Dalam lagu ini, bentuk kedewasaan dari Barasuara dan haru pilu yang dirasakan tertuang di dalamnya. Ini juga dikatakan oleh Asteriska, salah satu vokalis dari Barasuara.
“Ada haru dan pilu menilik lagu ini tapi aku sangat menikmati segala proses pembuatan dan pendewasaan yang dijalani bersama Barasuara dan seluruh tim produksi, semoga kalian bisa ikut merasakannya.” ujar Asteriska dalam unggahan di akun Instagram pribadinya.
Kesedihan yang tertuang di lagu ini juga dirasakan oleh Iga Massardi, gitaris sekaligus vokalis Barasuara.

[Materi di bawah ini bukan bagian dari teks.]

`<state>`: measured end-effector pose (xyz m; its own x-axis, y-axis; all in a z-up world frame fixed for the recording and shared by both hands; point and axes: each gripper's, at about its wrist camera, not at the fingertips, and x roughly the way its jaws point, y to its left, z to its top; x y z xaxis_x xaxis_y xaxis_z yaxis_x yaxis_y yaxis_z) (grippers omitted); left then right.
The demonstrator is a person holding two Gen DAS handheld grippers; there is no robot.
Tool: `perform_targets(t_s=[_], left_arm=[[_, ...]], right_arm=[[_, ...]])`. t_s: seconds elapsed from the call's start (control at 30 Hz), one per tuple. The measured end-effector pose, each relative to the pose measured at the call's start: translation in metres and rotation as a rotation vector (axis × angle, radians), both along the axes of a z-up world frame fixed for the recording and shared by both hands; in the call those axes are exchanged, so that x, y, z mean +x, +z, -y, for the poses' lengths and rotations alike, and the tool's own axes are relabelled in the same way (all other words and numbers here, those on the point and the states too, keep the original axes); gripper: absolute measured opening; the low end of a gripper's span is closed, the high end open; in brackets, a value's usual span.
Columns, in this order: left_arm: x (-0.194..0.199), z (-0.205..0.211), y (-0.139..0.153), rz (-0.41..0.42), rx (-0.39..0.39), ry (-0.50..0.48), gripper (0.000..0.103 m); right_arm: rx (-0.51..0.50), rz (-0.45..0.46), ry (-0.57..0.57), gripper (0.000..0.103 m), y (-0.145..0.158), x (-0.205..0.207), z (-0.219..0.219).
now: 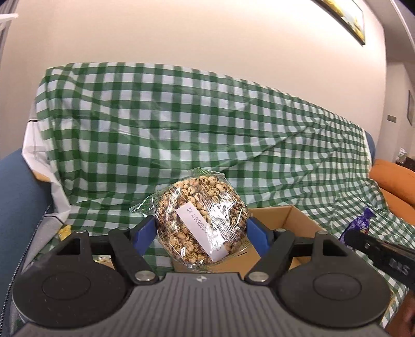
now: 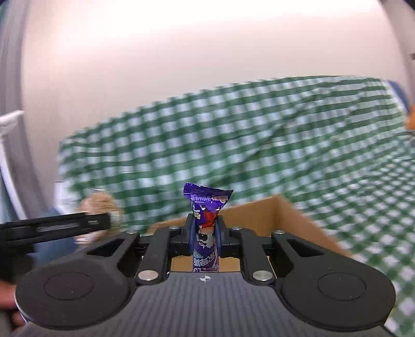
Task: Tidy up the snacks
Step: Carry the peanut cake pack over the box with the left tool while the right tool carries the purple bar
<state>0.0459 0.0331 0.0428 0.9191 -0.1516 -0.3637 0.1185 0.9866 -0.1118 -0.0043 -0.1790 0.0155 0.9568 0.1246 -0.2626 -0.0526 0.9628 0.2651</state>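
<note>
My left gripper (image 1: pixel 202 230) is shut on a round puffed-grain cake (image 1: pixel 199 220) in clear wrap with a white label; its blue pads press both sides. The cake hangs just over the near left corner of an open cardboard box (image 1: pixel 290 220). My right gripper (image 2: pixel 205 233) is shut on a slim purple snack packet (image 2: pixel 206 220) that stands upright between the pads, in front of the same cardboard box (image 2: pixel 262 215). In the left wrist view the purple packet (image 1: pixel 359 225) and the right gripper's black finger (image 1: pixel 384 251) show at the right edge. The left gripper's side (image 2: pixel 52 225) crosses the right wrist view.
A green-and-white checked cloth (image 1: pixel 181 124) covers the sofa and the surface under the box. An orange cushion (image 1: pixel 394 181) lies at the right, a blue armrest (image 1: pixel 18 191) at the left. A framed picture (image 1: pixel 345 18) hangs on the wall.
</note>
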Motion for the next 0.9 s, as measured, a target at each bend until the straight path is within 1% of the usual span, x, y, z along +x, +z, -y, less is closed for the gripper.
perform_targets(t_s=[0.07, 0.17, 0.37, 0.53, 0.67, 0.9], left_arm=[[0.0, 0.007, -0.002, 0.001, 0.006, -0.02, 0.08], [-0.001, 0.019, -0.005, 0.003, 0.017, -0.055, 0.08], [-0.005, 0.046, -0.012, 0.005, 0.052, -0.127, 0.08], [-0.007, 0.064, -0.018, 0.004, 0.084, -0.172, 0.08], [-0.008, 0.072, -0.023, 0.002, 0.106, -0.197, 0.08], [-0.007, 0.073, -0.026, -0.004, 0.108, -0.195, 0.08]], right_arm=[[-0.018, -0.023, -0.067, 0.016, -0.003, 0.004, 0.007], [-0.016, -0.048, -0.144, 0.016, -0.007, 0.008, 0.019], [-0.027, -0.057, -0.237, 0.016, -0.013, 0.013, 0.029], [-0.029, -0.066, -0.25, 0.016, -0.015, 0.013, 0.031], [-0.056, -0.057, -0.253, 0.016, -0.016, 0.013, 0.028], [-0.068, -0.05, -0.248, 0.016, -0.016, 0.013, 0.023]])
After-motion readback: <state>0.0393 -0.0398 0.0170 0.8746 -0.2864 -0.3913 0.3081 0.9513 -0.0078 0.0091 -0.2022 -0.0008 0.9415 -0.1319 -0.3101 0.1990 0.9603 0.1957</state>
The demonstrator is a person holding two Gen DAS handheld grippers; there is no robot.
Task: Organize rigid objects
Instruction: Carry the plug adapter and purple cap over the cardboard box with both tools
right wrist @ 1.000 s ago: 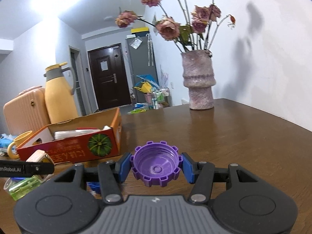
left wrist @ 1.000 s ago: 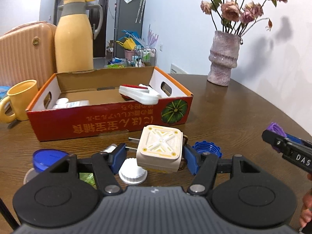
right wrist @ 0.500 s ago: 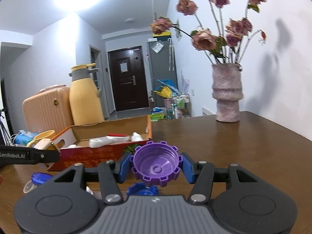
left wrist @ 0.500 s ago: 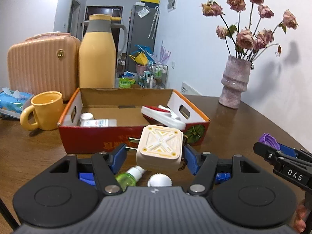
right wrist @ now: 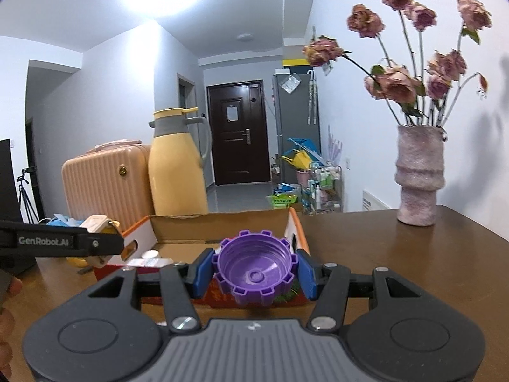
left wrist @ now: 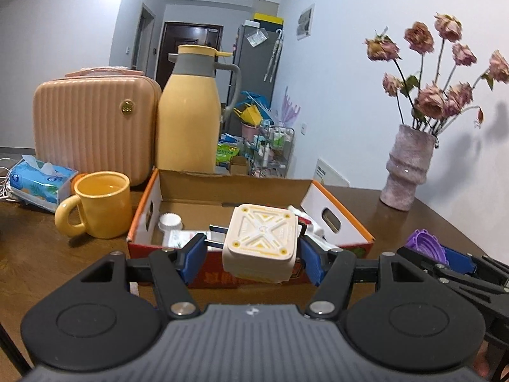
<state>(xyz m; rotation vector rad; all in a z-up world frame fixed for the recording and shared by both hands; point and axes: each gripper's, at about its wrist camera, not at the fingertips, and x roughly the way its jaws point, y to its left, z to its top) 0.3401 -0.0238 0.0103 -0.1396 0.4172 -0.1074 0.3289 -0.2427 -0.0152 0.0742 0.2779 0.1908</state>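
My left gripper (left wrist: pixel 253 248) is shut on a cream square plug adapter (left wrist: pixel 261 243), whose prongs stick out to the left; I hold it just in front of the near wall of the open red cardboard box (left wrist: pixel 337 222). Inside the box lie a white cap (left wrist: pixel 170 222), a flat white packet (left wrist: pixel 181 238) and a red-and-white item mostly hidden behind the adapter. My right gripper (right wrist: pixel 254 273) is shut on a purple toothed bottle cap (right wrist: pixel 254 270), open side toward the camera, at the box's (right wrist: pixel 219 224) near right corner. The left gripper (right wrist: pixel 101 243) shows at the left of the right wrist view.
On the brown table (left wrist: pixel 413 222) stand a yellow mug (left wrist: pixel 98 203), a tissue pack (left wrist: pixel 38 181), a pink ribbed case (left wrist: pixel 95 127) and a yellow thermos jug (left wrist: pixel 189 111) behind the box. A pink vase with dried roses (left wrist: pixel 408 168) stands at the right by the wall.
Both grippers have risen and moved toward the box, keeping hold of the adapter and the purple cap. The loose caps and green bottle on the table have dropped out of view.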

Dia mengatakan bahwa proses terberat di lagu ini adalah saat menulis dan merekamnya.
“Lagu ini termasuk yang paling berat ketika ditulis dan yang paling sedih ketika direkam. Karena yang mati tak akan kembali.” ujarnya melalui akun Instagram pribadinya.
Jika didengar lebih dalam, “Fatalis” memang lebih sendu dari lagu-lagu Barasuara sebelumnya. Nada vokal, isian gitar dan bass, serta tabuhan drum cukup mewakili apa yang dirasakan oleh Barasuara. Ditambah ada beberapa bagian yang diisi oleh piano dan juga ambience yang makin membuat kesan lagu ini cukup dalam.
Saya sendiri ketika mendengarkan “Fatalis” merasa ini bukan seperti Barasuara era Taifun yang antemik, ataupun era Pikiran Perjalanan yang futuristik. Namun balik lagi, ini adalah salah satu proses pendewasaan dari Barasuara, dan ini akan terus berlangsung sampai waktu yang memutuskan mereka untuk berhenti dan bereksplorasi. Lebih dari itu, Barasuara berhasil membuktikan eksistensinya di industri musik Indonesia.
Satu hal lain yang saya suka dari lagu ini, ornamen-ornamen yang sayup terdengar sebagai pemanis di lagu ini, berhasil menambah energi di lagu ini.
Sekali lagi, selamat atas rilisnya “Fatalis”, Barasuara.